Peter Koulizos, chairman of the Property Investment Professionals of Australia, said it was never too late to buy a property, but the question comes down to “how old is too old to borrow to start investing?”

“If you are 70 years of age, you are going to find it very difficult for anyone to give you a 30-year loan to buy an investment property,” Mr Koulizos told Smart Property Investment.

“If you are looking to retire on a, one assumes, lower income than you’re on now, it is going to be very difficult to be paying off a, what is going to be in the main, a negatively geared property.”

“If you make a mistake, you don’t have a lot of time to make up for it, unlike if you were buying at 25 or 30, so you need to get very good advice from a very good property accountant.”

However, older investors are likely to have a bigger stockpile of super, which can be used to purchase an investment property.

“If you’ve got your super, you’ve got [$500,000 or $600,000], you don’t want to just be living off that [$500,000 or $600,000], that capital,” Mr Koulizos said.

“You can buy an investment property and live off the rent and hopefully if you’ve bought the right property in the right suburb, that property goes up in value, so rents go up in value over time, and then there might come a time where [$500,000 or $600,000] turns into a $1 million property, and then you’ve got even more to retire on.”

In Mr Koulizos’ opinion, the cut-off age for borrowing to start investing is past 60 years of age.

Looking back, slightly earlier at 50 could be a smart move, Mr Koulizos said, as at that age, Australians typically have a solid income and no dependents.

“You’ve got a pretty good disposable income, so you’re going to look pretty good to the banks at the age of, say, in your 50s, compared to, say, somebody in their 70s,” he said.

However, like any investor, the strategy being implemented will be different depending on what their goals are, which Mr Koulizos splits into three groups: looking to buy a property at 50 and sell at 60, buy a property at 50 and live off the rent, or buy a property at 50 with the intention of living off the rental income and retiring at 55.

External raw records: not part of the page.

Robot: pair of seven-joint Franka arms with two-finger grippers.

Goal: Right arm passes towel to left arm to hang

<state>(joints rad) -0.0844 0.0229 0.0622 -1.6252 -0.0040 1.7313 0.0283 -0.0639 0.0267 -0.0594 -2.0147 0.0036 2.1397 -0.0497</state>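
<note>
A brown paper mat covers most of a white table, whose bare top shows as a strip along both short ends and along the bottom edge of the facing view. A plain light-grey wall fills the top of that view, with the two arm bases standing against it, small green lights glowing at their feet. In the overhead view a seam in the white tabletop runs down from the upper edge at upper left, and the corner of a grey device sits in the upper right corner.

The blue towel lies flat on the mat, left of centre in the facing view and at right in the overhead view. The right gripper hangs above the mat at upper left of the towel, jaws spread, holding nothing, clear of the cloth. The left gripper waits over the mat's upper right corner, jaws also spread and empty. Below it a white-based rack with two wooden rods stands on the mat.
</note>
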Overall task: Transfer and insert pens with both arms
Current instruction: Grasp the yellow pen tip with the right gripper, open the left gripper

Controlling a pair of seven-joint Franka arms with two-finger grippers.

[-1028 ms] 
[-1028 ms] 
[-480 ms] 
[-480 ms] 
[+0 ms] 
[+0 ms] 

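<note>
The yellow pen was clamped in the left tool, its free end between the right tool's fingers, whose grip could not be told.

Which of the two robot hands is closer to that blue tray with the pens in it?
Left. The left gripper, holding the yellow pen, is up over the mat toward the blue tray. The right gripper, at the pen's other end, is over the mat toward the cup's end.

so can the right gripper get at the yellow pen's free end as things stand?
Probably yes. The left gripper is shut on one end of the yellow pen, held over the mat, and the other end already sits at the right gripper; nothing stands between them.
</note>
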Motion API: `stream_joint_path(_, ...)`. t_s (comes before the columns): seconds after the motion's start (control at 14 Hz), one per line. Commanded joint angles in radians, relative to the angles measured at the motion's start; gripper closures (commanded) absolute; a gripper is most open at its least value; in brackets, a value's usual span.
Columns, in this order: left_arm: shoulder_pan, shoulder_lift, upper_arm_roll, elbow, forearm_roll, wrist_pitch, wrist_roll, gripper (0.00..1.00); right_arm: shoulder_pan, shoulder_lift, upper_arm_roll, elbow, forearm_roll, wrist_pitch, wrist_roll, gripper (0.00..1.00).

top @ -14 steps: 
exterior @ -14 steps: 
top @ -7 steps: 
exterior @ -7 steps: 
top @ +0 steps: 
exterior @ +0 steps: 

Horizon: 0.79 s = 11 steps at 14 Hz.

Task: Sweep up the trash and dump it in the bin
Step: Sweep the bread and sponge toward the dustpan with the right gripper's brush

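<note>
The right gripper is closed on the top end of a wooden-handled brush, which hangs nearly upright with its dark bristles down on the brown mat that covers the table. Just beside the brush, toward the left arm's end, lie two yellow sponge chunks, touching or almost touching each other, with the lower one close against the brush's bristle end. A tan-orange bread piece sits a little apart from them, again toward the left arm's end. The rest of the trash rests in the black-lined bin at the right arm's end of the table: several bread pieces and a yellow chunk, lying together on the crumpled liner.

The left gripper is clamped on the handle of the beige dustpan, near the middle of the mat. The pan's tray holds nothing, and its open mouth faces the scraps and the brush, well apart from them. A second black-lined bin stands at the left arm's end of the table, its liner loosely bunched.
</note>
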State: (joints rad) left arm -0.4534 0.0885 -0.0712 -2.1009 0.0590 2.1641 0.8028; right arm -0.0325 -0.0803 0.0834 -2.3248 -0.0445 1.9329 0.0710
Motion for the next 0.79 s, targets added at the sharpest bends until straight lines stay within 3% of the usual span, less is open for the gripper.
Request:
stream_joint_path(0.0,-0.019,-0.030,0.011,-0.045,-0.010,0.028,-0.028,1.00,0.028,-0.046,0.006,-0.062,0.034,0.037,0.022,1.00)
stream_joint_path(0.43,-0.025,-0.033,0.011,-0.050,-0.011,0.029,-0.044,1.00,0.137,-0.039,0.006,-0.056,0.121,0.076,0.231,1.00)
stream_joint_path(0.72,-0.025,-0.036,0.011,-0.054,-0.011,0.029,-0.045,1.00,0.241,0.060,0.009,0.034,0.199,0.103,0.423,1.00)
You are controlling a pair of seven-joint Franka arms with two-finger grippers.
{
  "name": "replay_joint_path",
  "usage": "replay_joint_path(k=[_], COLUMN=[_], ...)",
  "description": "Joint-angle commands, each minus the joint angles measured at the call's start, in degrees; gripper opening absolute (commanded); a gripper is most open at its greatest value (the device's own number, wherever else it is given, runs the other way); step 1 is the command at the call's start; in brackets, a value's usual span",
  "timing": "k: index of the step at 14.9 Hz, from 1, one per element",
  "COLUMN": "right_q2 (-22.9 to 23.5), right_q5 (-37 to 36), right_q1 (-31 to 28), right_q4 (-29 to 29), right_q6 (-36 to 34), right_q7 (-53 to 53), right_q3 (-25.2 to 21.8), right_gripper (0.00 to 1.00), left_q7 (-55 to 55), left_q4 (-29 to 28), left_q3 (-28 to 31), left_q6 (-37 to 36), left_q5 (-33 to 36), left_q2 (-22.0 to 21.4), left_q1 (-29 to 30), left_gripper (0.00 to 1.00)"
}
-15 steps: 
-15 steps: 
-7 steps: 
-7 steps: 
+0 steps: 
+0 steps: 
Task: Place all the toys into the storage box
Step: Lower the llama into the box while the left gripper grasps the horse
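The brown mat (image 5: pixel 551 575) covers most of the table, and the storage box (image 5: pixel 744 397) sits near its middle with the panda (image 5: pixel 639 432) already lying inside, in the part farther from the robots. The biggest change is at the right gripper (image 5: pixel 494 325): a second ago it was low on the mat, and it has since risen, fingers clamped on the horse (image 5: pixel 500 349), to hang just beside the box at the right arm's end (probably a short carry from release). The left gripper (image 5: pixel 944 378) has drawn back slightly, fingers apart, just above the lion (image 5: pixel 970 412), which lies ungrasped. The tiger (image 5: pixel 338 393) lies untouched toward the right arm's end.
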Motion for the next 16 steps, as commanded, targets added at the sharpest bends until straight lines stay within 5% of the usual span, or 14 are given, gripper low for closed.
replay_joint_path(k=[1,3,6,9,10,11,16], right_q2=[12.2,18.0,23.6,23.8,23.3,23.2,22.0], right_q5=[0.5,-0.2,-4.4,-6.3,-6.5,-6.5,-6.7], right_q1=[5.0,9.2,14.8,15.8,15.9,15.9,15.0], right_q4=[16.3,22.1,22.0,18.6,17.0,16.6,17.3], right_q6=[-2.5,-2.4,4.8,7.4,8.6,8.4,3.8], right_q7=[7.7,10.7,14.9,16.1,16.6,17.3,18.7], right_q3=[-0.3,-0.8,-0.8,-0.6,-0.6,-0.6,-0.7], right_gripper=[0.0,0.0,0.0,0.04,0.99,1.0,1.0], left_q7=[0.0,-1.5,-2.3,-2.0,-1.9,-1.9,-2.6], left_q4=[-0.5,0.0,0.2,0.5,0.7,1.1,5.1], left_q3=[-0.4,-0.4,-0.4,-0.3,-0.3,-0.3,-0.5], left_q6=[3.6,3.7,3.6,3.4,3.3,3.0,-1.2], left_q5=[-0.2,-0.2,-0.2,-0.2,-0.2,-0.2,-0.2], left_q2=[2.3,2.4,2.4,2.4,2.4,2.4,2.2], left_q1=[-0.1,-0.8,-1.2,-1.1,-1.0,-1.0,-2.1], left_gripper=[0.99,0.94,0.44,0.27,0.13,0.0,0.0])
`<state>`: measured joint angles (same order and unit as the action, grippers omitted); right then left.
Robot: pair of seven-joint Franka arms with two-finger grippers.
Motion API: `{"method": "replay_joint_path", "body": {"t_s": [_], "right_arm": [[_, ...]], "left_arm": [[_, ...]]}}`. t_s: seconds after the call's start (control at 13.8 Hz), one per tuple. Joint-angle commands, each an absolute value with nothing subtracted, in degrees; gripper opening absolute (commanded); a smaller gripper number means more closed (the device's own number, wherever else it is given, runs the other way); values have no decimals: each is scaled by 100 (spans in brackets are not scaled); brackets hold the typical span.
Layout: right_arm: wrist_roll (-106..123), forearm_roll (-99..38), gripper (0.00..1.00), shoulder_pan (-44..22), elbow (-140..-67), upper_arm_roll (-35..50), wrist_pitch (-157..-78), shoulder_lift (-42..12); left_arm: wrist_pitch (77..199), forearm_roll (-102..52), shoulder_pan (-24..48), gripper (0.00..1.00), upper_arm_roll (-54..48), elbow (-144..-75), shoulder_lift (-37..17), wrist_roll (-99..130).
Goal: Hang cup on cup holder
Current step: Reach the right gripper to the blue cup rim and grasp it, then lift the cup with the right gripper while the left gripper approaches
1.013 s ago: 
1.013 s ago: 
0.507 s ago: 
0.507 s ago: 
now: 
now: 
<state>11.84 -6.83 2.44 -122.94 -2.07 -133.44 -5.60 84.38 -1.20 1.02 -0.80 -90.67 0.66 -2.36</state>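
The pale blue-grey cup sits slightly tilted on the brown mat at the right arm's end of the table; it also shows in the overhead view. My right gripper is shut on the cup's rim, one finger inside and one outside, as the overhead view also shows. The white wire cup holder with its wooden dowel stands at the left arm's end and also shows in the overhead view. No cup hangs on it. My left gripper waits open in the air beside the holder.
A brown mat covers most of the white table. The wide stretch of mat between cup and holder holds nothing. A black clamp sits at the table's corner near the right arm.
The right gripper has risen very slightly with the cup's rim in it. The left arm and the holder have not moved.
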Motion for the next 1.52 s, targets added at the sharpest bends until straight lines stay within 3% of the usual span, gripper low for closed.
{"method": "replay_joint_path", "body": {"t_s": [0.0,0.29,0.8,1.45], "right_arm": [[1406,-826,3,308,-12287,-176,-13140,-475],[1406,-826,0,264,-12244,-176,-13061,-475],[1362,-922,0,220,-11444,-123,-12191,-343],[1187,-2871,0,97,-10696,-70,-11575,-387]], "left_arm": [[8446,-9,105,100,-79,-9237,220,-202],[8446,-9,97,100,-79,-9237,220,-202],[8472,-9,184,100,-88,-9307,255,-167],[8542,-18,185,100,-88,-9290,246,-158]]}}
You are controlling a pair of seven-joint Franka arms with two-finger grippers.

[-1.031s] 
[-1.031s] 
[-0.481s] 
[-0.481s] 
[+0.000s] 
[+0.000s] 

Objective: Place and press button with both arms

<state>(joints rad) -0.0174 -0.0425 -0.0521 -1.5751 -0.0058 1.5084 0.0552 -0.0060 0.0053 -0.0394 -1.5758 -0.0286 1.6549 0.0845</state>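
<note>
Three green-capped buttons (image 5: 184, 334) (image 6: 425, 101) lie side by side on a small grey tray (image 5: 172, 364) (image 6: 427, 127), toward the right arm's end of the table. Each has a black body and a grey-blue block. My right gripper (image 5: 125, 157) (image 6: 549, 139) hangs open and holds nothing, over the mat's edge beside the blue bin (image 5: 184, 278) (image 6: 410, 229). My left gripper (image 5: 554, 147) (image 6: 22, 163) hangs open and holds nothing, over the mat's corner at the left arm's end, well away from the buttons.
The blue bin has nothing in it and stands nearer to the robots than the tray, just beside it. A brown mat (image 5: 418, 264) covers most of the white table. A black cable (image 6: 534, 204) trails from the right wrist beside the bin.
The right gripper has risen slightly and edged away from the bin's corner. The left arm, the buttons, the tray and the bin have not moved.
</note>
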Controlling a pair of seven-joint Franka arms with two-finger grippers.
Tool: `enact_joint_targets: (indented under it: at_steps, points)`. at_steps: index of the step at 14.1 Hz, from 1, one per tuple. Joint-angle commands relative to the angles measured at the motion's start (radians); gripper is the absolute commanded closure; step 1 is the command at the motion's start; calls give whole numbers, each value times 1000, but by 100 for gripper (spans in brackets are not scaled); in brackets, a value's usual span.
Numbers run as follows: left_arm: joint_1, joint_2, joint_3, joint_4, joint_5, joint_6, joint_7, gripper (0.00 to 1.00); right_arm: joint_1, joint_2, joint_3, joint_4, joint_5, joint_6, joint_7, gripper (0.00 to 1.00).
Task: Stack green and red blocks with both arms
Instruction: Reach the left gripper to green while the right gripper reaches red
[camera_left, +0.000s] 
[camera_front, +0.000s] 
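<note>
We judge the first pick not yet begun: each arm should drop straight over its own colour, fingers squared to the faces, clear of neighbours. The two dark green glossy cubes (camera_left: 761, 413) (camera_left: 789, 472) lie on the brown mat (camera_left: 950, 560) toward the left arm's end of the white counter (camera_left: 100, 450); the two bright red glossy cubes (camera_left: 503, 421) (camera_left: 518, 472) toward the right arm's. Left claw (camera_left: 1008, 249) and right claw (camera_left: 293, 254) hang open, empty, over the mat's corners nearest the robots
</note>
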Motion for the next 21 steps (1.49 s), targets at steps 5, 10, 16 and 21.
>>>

“If you’re buying from 50 to sell at 60, then capital growth is really important, then location is really, really important in your buying decision,” he said.

“If you’re buying a residential property at 50 with the idea that you’re going to start living off the rent in your late 60s and 70s, then location is not as important, because it’s more rental return.

“If you want something with a great rental return from day one, then you should probably forget about residential property and look at commercial property.”

Mr Koulizos added that those in their late 50s might want to consider buying property with their self-managed super fund, which he called “a great idea”.

“I generally wouldn’t encourage people in their 20s to do that, but in your late 50s, it could be a great idea,” he said.